__Exercise directions__
The data below should be restated word for word, pictures omitted.

· · · ·

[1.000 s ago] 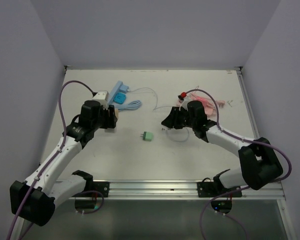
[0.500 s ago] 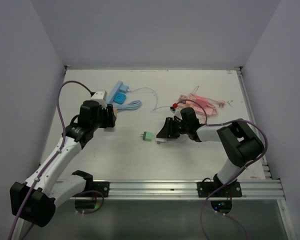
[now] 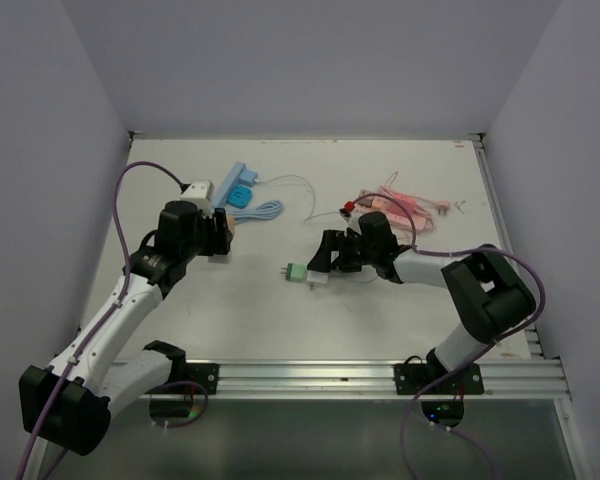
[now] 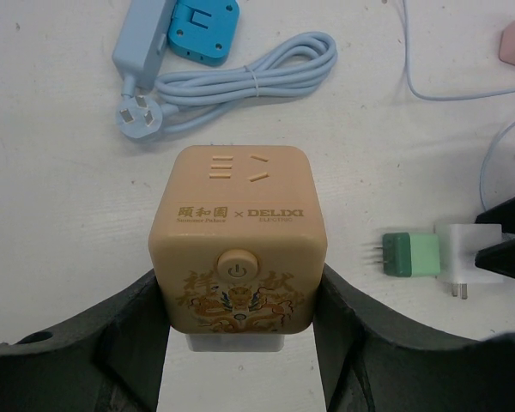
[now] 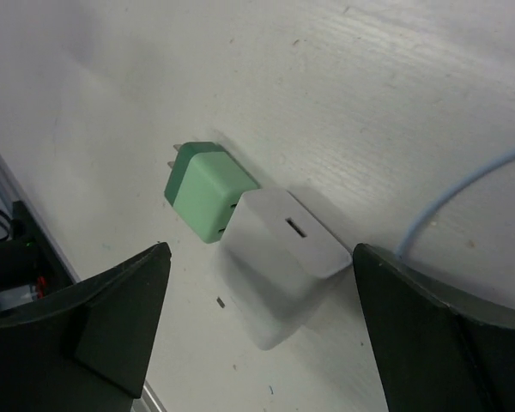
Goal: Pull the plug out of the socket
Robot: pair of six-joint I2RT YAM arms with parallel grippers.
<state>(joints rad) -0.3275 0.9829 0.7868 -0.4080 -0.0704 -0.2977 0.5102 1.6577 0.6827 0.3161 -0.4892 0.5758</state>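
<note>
Now that the right claw (image 5: 266, 309) has let go, the plug (image 5: 279, 275) lies mid-frame, clear of the socket (image 4: 239, 249) the left claw (image 4: 240, 348) grasps: seemingly done

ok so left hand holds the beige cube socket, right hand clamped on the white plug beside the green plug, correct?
The right hand is open, fingers clear of the white plug, which lies beside the green plug; the right wrist view shows it. The left hand does hold the beige cube socket.
</note>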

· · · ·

__Completed exercise__
[1.000 s ago] 
[0.500 s ago] 
[now] 
[now] 
[now] 
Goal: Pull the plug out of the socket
Robot: pair of six-joint I2RT YAM arms with parallel grippers.
<state>(joints rad) -0.3275 0.9829 0.7868 -0.4080 -0.0704 -0.2977 0.5102 1.6577 0.6827 0.3161 -0.4892 0.5758</state>
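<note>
Now that the right claw (image 5: 266, 309) has let go, the plug (image 5: 279, 275) lies mid-frame, clear of the socket (image 4: 239, 249) the left claw (image 4: 240, 348) grasps: seemingly done

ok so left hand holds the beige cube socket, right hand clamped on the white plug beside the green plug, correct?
The right hand is open, fingers clear of the white plug, which lies beside the green plug; the right wrist view shows it. The left hand does hold the beige cube socket.
</note>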

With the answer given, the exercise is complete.